## [REQUIREMENT]
You are asked to write out the entries exactly as they are given.
---------- RECORD SET
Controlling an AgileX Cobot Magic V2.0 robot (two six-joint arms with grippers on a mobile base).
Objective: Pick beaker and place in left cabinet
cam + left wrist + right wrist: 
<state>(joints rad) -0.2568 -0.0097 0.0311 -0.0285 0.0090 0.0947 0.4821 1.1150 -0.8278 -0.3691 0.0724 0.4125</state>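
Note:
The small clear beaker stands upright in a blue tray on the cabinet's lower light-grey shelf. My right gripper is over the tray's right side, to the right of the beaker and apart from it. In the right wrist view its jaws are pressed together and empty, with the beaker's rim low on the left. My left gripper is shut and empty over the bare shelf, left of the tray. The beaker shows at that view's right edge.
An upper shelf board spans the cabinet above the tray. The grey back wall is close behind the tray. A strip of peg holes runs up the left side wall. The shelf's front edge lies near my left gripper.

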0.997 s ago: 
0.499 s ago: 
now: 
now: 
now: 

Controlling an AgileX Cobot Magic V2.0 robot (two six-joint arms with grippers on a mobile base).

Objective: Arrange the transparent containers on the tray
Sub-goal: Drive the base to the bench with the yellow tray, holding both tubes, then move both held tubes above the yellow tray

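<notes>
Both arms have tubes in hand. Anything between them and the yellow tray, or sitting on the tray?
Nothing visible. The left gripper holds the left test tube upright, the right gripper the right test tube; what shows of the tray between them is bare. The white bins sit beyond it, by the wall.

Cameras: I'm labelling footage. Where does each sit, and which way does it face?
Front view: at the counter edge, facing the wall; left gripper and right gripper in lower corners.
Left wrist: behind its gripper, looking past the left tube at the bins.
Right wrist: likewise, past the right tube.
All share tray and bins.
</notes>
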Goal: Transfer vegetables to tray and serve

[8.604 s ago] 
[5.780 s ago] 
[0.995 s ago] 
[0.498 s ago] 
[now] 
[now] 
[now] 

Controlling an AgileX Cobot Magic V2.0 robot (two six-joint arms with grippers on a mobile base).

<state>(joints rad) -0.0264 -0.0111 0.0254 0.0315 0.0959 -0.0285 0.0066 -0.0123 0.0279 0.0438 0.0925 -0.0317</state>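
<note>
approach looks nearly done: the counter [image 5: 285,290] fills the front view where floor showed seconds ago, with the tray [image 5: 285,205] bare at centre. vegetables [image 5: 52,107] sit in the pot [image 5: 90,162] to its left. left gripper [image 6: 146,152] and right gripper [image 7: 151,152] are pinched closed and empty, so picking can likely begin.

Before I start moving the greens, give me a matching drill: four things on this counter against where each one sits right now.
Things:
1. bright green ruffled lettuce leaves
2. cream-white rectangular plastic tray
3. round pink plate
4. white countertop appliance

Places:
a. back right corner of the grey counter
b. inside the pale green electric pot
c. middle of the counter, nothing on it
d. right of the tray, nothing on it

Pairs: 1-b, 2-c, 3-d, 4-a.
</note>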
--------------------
## [SOLUTION BELOW]
Controlling an AgileX Cobot Magic V2.0 robot (two six-joint arms with grippers on a mobile base).
Objective: Pick beaker and place in left cabinet
cam + left wrist + right wrist: 
<state>(joints rad) -0.2568 -0.0097 0.0311 -0.0285 0.0090 0.0947 0.4821 1.1150 -0.8278 -0.3691 0.0724 0.4125</state>
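Note:
The small clear beaker stands upright in a blue tray on the cabinet's lower light-grey shelf. My right gripper is over the tray's right side, to the right of the beaker and apart from it. In the right wrist view its jaws are pressed together and empty, with the beaker's rim low on the left. My left gripper is shut and empty over the bare shelf, left of the tray. The beaker shows at that view's right edge.
An upper shelf board spans the cabinet above the tray. The grey back wall is close behind the tray. A strip of peg holes runs up the left side wall. The shelf's front edge lies near my left gripper.
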
0.997 s ago: 
0.499 s ago: 
now: 
now: 
now: 

Controlling an AgileX Cobot Magic V2.0 robot (two six-joint arms with grippers on a mobile base).

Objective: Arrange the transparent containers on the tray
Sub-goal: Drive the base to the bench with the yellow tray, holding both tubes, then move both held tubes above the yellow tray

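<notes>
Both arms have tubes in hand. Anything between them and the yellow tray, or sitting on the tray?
Nothing visible. The left gripper holds the left test tube upright, the right gripper the right test tube; what shows of the tray between them is bare. The white bins sit beyond it, by the wall.

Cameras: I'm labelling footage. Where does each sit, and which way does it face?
Front view: at the counter edge, facing the wall; left gripper and right gripper in lower corners.
Left wrist: behind its gripper, looking past the left tube at the bins.
Right wrist: likewise, past the right tube.
All share tray and bins.
</notes>
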Goal: Transfer vegetables to tray and serve

[8.604 s ago] 
[5.780 s ago] 
[0.995 s ago] 
[0.498 s ago] 
[now] 
[now] 
[now] 

Controlling an AgileX Cobot Magic V2.0 robot (two six-joint arms with grippers on a mobile base).

<state>(joints rad) -0.0264 -0.0111 0.0254 0.0315 0.0959 -0.0285 0.0066 -0.0123 0.0279 0.0438 0.0925 -0.0317</state>
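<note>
approach looks nearly done: the counter [image 5: 285,290] fills the front view where floor showed seconds ago, with the tray [image 5: 285,205] bare at centre. vegetables [image 5: 52,107] sit in the pot [image 5: 90,162] to its left. left gripper [image 6: 146,152] and right gripper [image 7: 151,152] are pinched closed and empty, so picking can likely begin.

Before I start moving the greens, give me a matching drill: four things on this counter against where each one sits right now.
Things:
1. bright green ruffled lettuce leaves
2. cream-white rectangular plastic tray
3. round pink plate
4. white countertop appliance

Places:
a. back right corner of the grey counter
b. inside the pale green electric pot
c. middle of the counter, nothing on it
d. right of the tray, nothing on it

Pairs: 1-b, 2-c, 3-d, 4-a.
</note>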

The answer given above is the complete response.